Issue: High Telemetry Volume

Symptom: High costs due to telemetry volume.

Solutions: 1. Enable adaptive sampling: "EnableAdaptiveSampling": true 2. Configure custom sampling policies 3. Reduce custom telemetry tracking 4. Use sampling filters for verbose telemetry

Issue: Missing Dependencies

Symptom: Dependencies not tracked automatically.

Solutions: 1. Verify EnableDependencyTrackingTelemetryModule is true 2. Check dependency is supported (HTTP, SQL, Service Bus, etc.) 3. Use TelemetryClient.TrackDependency for custom dependencies 4. Verify dependency tracking is enabled for the framework

Issue: Correlation Not Working

Symptom: Telemetry items not correlated across services.

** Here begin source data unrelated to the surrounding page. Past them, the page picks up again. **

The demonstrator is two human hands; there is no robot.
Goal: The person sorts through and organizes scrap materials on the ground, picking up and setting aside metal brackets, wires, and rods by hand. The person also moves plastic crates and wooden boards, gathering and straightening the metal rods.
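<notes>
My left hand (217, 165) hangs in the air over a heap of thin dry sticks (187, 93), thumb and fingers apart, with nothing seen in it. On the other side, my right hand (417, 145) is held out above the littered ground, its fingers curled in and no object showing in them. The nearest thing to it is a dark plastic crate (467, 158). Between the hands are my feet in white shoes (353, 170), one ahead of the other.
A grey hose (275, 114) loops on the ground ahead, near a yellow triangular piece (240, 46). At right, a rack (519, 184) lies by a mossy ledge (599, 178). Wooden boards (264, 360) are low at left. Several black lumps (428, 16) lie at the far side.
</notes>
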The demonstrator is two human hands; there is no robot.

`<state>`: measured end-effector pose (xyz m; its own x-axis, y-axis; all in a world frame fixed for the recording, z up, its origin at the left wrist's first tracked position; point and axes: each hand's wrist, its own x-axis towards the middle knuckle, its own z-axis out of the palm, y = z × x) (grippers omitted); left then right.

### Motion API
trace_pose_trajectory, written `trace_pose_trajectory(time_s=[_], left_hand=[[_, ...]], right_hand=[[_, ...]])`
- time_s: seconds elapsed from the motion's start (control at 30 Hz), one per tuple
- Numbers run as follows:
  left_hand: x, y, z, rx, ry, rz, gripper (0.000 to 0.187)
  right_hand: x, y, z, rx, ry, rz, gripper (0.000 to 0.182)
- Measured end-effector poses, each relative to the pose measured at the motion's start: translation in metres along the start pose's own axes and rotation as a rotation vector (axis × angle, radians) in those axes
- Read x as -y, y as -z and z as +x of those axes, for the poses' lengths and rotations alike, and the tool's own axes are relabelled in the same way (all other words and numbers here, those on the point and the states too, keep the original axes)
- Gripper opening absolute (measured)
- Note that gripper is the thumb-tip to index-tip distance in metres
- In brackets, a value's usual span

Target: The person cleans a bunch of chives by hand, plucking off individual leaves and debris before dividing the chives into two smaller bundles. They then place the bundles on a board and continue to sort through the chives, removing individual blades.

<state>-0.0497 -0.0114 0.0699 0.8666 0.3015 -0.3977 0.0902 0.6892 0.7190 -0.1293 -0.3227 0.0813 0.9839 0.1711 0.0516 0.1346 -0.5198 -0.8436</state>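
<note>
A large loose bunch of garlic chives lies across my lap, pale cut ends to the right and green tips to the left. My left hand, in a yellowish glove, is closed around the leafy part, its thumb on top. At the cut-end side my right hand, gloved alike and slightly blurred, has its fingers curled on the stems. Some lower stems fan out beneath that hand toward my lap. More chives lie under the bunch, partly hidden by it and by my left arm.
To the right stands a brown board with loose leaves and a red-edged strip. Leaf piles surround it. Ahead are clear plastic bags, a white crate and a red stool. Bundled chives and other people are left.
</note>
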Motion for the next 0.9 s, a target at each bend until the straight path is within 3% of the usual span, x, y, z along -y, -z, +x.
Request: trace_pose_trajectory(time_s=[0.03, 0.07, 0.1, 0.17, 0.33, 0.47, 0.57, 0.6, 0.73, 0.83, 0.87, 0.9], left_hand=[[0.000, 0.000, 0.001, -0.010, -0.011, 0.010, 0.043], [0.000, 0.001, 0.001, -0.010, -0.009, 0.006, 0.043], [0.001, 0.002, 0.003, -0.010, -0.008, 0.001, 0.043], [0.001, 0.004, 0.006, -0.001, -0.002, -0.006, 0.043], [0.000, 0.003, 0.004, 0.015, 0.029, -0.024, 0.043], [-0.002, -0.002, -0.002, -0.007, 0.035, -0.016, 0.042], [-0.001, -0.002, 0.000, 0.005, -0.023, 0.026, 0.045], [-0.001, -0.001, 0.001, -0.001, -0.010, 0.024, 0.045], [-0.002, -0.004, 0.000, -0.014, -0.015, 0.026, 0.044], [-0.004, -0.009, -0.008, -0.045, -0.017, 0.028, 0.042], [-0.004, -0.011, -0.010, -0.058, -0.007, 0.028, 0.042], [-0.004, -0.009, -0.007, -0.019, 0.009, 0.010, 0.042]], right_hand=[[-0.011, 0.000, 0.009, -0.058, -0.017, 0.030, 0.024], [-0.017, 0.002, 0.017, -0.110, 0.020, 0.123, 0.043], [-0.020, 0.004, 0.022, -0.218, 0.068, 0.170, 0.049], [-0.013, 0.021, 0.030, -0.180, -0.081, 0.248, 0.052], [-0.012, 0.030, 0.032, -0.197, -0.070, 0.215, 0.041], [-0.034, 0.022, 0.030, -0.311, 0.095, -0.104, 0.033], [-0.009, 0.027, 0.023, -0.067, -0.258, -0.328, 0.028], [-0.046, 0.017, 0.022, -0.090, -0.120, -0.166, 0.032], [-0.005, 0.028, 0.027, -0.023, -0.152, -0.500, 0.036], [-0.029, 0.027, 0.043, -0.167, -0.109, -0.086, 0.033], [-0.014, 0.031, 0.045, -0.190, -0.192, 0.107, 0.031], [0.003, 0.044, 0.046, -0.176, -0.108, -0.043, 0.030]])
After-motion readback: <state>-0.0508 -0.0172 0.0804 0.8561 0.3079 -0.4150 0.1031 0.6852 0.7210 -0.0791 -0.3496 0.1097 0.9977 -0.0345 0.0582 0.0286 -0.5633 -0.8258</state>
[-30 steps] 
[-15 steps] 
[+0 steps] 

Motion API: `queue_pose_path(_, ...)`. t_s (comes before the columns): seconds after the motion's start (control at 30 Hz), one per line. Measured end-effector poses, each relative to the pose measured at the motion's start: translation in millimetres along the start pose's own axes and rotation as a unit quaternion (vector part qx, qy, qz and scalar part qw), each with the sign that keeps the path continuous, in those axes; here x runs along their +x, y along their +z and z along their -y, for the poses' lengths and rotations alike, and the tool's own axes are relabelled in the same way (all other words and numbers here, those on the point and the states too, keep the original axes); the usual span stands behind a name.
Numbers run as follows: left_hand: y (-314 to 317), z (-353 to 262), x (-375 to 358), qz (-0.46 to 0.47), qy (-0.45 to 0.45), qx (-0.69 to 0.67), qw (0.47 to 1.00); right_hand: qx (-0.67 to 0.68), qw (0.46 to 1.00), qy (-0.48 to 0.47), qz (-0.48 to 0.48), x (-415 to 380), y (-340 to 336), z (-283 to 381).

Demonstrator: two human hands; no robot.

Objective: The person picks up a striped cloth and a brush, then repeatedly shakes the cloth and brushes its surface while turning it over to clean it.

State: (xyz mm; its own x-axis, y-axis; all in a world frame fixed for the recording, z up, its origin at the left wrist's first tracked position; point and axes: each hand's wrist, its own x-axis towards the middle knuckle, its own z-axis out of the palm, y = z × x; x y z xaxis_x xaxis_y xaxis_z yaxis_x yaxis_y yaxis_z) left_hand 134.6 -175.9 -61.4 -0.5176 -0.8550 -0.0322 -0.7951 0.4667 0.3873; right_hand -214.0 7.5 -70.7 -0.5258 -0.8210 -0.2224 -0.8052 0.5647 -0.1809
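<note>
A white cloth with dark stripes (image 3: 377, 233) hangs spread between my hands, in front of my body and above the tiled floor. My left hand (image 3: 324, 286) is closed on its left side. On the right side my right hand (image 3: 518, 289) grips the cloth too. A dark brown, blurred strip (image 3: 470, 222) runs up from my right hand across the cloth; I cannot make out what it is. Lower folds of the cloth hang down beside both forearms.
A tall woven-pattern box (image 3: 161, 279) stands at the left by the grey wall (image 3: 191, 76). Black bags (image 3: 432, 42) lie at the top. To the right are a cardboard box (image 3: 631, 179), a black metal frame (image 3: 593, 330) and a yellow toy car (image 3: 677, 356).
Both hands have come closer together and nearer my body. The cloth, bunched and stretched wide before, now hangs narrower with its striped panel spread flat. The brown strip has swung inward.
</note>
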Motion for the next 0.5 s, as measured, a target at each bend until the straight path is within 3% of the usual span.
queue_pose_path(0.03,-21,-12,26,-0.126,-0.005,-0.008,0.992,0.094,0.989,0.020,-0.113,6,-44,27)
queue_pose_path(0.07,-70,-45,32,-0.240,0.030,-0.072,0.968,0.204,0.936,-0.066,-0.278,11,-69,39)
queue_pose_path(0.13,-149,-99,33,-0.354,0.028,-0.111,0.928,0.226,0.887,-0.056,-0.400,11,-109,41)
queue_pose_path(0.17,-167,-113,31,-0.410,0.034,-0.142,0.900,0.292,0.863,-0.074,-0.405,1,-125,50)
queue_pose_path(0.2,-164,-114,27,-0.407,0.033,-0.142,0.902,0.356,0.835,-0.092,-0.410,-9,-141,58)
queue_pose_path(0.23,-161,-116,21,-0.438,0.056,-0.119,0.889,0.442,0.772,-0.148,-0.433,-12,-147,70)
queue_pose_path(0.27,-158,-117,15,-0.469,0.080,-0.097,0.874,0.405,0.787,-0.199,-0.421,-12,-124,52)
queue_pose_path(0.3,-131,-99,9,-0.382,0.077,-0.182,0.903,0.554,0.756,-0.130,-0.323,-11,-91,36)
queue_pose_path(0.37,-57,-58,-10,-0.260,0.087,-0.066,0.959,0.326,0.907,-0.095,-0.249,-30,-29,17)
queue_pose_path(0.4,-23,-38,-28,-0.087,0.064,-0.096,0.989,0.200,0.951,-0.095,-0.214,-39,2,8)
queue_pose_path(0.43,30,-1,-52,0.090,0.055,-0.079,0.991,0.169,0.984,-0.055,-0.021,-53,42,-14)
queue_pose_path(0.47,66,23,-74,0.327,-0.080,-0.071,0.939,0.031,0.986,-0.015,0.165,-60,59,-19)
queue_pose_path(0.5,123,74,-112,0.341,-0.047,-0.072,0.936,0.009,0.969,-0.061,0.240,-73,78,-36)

Solutions: 1. Verify OperationCorrelationTelemetryInitializer is registered 2. Check HTTP header propagation is configured 3. Verify correlation headers are passed between services 4. Use distributed tracing (OpenTelemetry) for multi-service correlation

Summary

Azure Application Insights in the ConnectSoft Microservice Template provides:

  • Automatic Instrumentation: Automatic collection of requests, dependencies, exceptions
  • Custom Telemetry: Track custom events, metrics, and traces
  • Serilog Integration: Forward Serilog logs to Application Insights
  • Health Checks Integration: Publish health check results
  • Bot Framework Integration: Track bot conversations and interactions
  • Live Metrics Stream: Real-time metrics with sub-second latency
  • Sampling: Adaptive sampling to reduce costs
  • Querying: KQL queries for telemetry analysis
  • Dashboards: Visualize key metrics and trends
  • Alerts: Automated alerts based on metrics and logs

By following these patterns, teams can:

  • Monitor Application Health: Track performance, availability, and errors
  • Diagnose Issues: Analyze failures, exceptions, and performance problems
  • Optimize Performance: Identify bottlenecks and optimize slow operations
  • Understand User Behavior: Track user interactions and business events
  • Reduce Costs: Use sampling and filtering to manage telemetry volume
  • Improve Reliability: Proactive monitoring and alerting for issues

Application Insights is a comprehensive observability solution that provides deep insights into application behavior, enabling teams to build, deploy, and operate reliable, high-performance microservices.